• **EXERCISE INSTRUCTIONS**: Return the lines below exactly as they appear, please, starting with the first and ending with the one that contains "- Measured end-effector".
[RECORDS FOR THE EXERCISE Boundary: Start]
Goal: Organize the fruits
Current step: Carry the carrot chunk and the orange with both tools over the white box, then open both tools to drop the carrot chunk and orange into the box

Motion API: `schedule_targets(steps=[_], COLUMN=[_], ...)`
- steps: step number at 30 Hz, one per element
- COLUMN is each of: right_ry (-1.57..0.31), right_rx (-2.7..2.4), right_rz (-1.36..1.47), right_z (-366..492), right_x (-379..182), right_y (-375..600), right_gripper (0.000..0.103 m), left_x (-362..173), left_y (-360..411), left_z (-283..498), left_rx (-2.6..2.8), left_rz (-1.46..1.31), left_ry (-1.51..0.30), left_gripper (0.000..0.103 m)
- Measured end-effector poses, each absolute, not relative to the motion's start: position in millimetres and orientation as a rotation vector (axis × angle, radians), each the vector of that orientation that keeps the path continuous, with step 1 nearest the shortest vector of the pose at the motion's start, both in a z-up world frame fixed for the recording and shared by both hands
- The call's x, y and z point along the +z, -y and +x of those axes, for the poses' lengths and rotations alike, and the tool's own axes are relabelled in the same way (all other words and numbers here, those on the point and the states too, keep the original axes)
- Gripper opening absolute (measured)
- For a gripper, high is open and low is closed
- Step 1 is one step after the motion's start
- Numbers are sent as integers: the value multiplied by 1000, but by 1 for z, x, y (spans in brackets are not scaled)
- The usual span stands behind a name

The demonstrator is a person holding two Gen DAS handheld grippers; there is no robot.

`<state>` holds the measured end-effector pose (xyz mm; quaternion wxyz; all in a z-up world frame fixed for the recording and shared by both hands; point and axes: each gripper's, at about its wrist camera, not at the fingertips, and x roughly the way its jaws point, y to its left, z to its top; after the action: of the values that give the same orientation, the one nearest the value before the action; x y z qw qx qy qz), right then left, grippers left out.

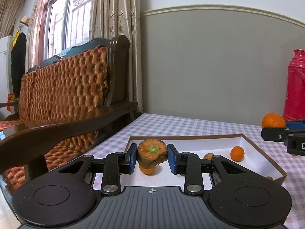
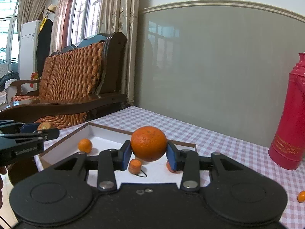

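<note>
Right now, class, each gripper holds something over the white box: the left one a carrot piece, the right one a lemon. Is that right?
Not quite. The right gripper holds an orange, not a lemon, as the right wrist view shows. The rest stands: the left gripper holds a carrot piece, and both are over the white box.

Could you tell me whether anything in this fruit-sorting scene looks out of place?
Yes: the left hand-held gripper holds a stubby orange carrot piece, a vegetable, over the shallow white cardboard tray, where another small carrot chunk already lies.
</note>
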<state>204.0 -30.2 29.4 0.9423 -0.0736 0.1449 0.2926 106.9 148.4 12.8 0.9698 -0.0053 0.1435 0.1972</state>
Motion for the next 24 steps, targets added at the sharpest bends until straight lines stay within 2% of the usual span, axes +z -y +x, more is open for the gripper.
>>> schedule_targets(steps=[24], right_ry=[-352], right_rx=[574], right_rz=[-116], right_z=[263], right_x=[21], right_y=[16], right_gripper=[31], left_x=[15], left_y=[-172], left_z=[181], left_rx=[418], left_rz=[-22], left_ry=[-297], left_gripper=[34])
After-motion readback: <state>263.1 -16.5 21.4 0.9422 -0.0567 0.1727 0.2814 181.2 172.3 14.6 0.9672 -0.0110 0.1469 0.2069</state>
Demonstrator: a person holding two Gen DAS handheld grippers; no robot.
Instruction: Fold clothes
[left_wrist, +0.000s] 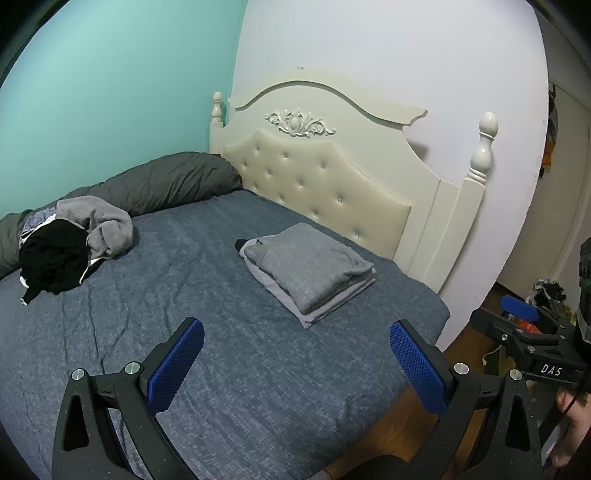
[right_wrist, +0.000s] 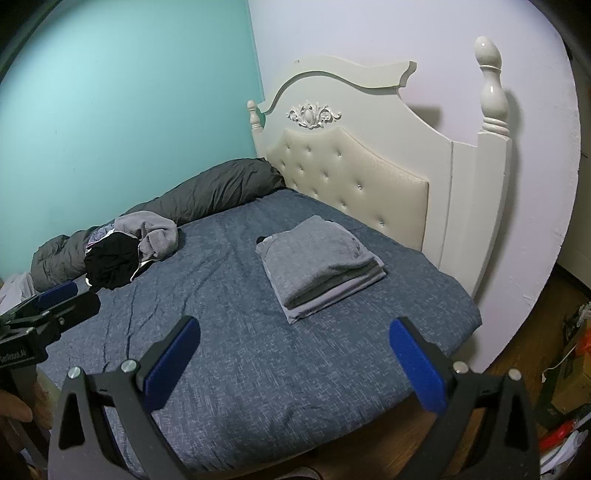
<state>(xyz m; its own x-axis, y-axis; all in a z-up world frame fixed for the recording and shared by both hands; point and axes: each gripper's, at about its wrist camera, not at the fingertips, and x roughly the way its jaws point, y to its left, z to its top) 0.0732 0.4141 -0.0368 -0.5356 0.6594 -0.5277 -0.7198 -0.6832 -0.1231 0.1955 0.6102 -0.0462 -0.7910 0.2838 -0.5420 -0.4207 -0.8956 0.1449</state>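
Now | left tongs (left_wrist: 295, 354), right tongs (right_wrist: 293, 352) released, empty | folded stack (left_wrist: 308, 271) near bed edge (left_wrist: 439, 314)

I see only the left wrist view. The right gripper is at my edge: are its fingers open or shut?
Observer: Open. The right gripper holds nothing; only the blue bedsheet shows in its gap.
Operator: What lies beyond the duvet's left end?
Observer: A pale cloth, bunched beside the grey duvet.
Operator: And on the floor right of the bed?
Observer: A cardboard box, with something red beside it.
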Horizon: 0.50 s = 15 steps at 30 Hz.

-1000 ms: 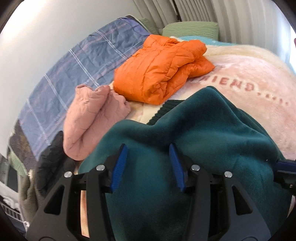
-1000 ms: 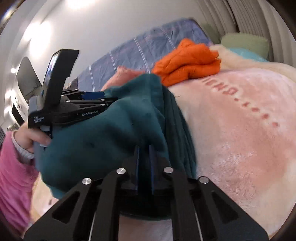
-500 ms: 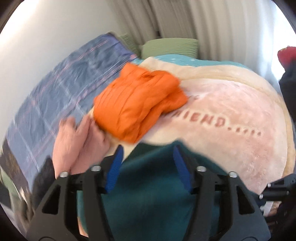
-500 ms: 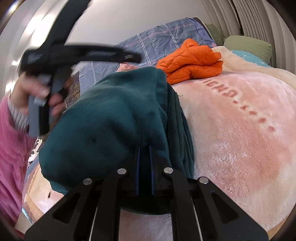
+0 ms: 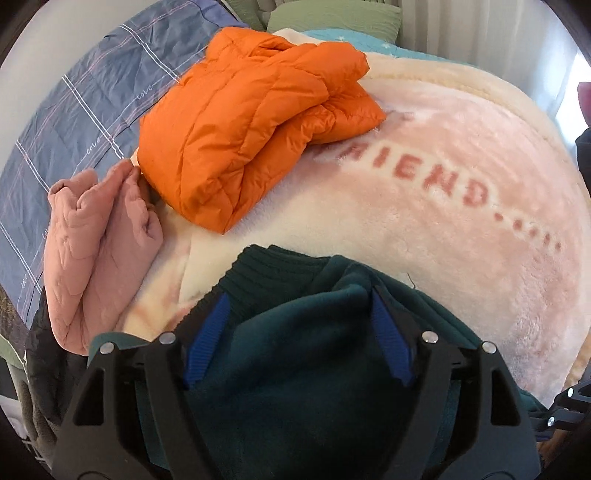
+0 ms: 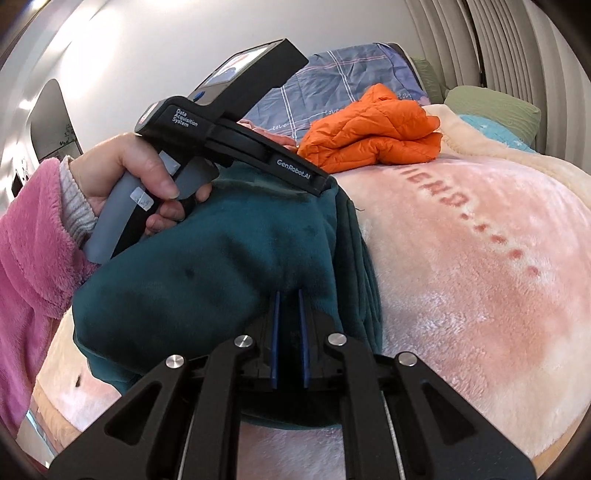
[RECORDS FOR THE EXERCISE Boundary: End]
• **ANSWER TO THIS TASK**:
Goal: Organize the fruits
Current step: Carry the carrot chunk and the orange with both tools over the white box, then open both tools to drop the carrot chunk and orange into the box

Motion API: `schedule_targets(steps=[_], COLUMN=[_], ...)`
- steps: step number at 30 Hz, one per element
- COLUMN is each of: right_ry (-1.57..0.31), right_rx (-2.7..2.4), right_rz (-1.36..1.47), right_z (-366..492), right_x (-379..182), right_y (-375..600), right_gripper (0.000..0.103 m), left_x (-362..173), left_y (-360..411), left_z (-283..498), left_rx (-2.6..2.8), left_rz (-1.46..1.31), left_ry (-1.51..0.30), left_gripper (0.000..0.103 m)
- Measured end-effector poses, each absolute, not relative to the motion's start: position in millimetres and orientation as a rotation vector (axis × angle, radians), each the vector of that orientation that keeps the path continuous, with step 1 nearest the shortest vector of the pose at the motion's start, both in a z-up world frame fixed for the recording and shared by both hands

This output requires nothing more.